An exact copy of the data is needed, one that excludes all pictures.

**Provided data**
- Opening Delimiter -

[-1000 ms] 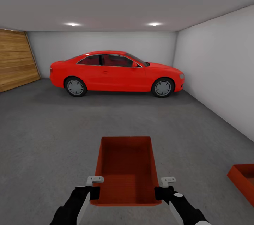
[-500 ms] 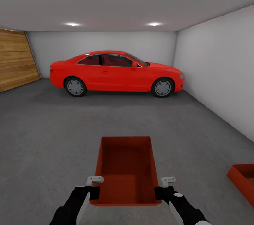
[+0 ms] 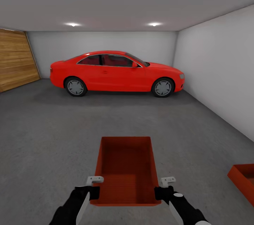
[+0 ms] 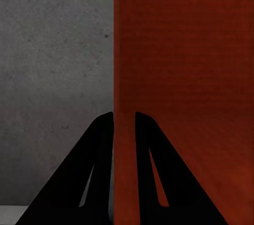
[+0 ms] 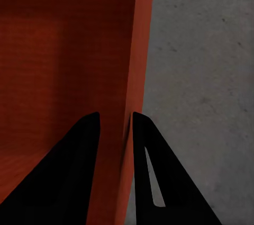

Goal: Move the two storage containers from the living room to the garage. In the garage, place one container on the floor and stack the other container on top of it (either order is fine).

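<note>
We are holding one storage container (image 3: pixel 127 170) at lower centre, left tool (image 3: pixel 94 184) and right tool (image 3: pixel 165 187) each pinching a side wall. The other container (image 3: pixel 243 180) is sitting on the garage floor (image 3: pixel 49 140) at lower right; stacking is left.

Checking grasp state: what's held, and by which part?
One bin, held by both claws: left claw pinches its left side wall, right claw its right side wall.
</note>
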Controlling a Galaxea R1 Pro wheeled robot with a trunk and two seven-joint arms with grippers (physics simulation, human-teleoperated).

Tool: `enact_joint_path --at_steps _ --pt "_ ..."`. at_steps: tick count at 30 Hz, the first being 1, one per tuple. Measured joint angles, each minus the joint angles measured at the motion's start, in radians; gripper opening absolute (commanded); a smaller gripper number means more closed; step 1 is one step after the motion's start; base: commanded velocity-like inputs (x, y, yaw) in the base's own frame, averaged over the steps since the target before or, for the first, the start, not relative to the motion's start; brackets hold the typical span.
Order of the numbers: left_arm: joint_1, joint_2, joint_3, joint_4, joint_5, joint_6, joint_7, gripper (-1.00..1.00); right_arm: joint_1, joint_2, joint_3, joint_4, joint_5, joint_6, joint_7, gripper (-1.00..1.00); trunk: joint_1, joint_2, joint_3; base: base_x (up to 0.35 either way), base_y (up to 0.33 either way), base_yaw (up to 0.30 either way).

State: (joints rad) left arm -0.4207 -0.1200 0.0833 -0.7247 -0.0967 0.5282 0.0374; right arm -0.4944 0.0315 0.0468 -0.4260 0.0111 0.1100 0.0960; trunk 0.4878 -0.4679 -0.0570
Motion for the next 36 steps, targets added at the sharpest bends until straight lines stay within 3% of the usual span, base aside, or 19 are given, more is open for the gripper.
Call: enact_joint_path --at_steps 27,36 --pt "0.0 0.001 0.001 0.0 -0.001 0.001 -0.002 -1.0 0.0 0.001 -0.001 0.001 0.0 0.0 -0.001 -1.0 0.0 0.0 0.0 0.066 0.0 0.0" --pt "0.0 0.0 0.001 0.0 -0.001 0.001 -0.001 -1.0 0.0 0.001 -0.001 0.001 0.0 0.0 0.0 -1.0 -0.001 0.0 0.0 0.261 0.0 0.0"
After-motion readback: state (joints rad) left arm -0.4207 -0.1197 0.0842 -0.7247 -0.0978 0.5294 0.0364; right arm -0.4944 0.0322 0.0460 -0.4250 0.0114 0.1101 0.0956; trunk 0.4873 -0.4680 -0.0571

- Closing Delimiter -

**Result for this exercise**
[-1000 ms] 
[-500 ms] 
[+0 ms] 
[+0 ms] 
[+0 ms] 

Goal: Move the two storage containers from the living room to the garage. In the garage, place one container on the floor and stack the other container on top of it (either order is fine).

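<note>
We are holding one storage container (image 3: pixel 127 170) at lower centre, left tool (image 3: pixel 94 184) and right tool (image 3: pixel 165 187) each pinching a side wall. The other container (image 3: pixel 243 180) is sitting on the garage floor (image 3: pixel 49 140) at lower right; stacking is left.

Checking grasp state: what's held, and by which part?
One bin, held by both claws: left claw pinches its left side wall, right claw its right side wall.
</note>
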Controlling a Galaxea R1 Pro wheeled robot with a trunk and two seven-joint arms with grippers (physics simulation, human-teleoperated).

Tool: `enact_joint_path --at_steps _ --pt "_ ..."`. at_steps: tick count at 30 Hz, the first being 1, one per tuple. Measured joint angles, each minus the joint angles measured at the motion's start, in radians; gripper opening absolute (commanded); a smaller gripper number means more closed; step 1 is one step after the motion's start; base: commanded velocity-like inputs (x, y, yaw) in the base's own frame, averaged over the steps since the target before or, for the first, the start, not relative to the motion's start; brackets hold the typical span.
Order of the numbers: left_arm: joint_1, joint_2, joint_3, joint_4, joint_5, joint_6, joint_7, gripper (-1.00..1.00); right_arm: joint_1, joint_2, joint_3, joint_4, joint_5, joint_6, joint_7, gripper (-1.00..1.00); trunk: joint_1, joint_2, joint_3; base: base_x (up to 0.35 either way), base_y (up to 0.33 either way), base_yaw (up to 0.30 either way).

State: (joints rad) left arm -0.4207 -0.1200 0.0833 -0.7247 -0.0967 0.5282 0.0374; right arm -0.4944 0.0315 0.0468 -0.4260 0.0111 0.1100 0.0960; trunk 0.4878 -0.4679 -0.0570
Motion for the next 36 steps, targets added at the sharpest bends until straight lines stay within 3% of the usual span, base aside, or 19 are given, more is open for the gripper.
Call: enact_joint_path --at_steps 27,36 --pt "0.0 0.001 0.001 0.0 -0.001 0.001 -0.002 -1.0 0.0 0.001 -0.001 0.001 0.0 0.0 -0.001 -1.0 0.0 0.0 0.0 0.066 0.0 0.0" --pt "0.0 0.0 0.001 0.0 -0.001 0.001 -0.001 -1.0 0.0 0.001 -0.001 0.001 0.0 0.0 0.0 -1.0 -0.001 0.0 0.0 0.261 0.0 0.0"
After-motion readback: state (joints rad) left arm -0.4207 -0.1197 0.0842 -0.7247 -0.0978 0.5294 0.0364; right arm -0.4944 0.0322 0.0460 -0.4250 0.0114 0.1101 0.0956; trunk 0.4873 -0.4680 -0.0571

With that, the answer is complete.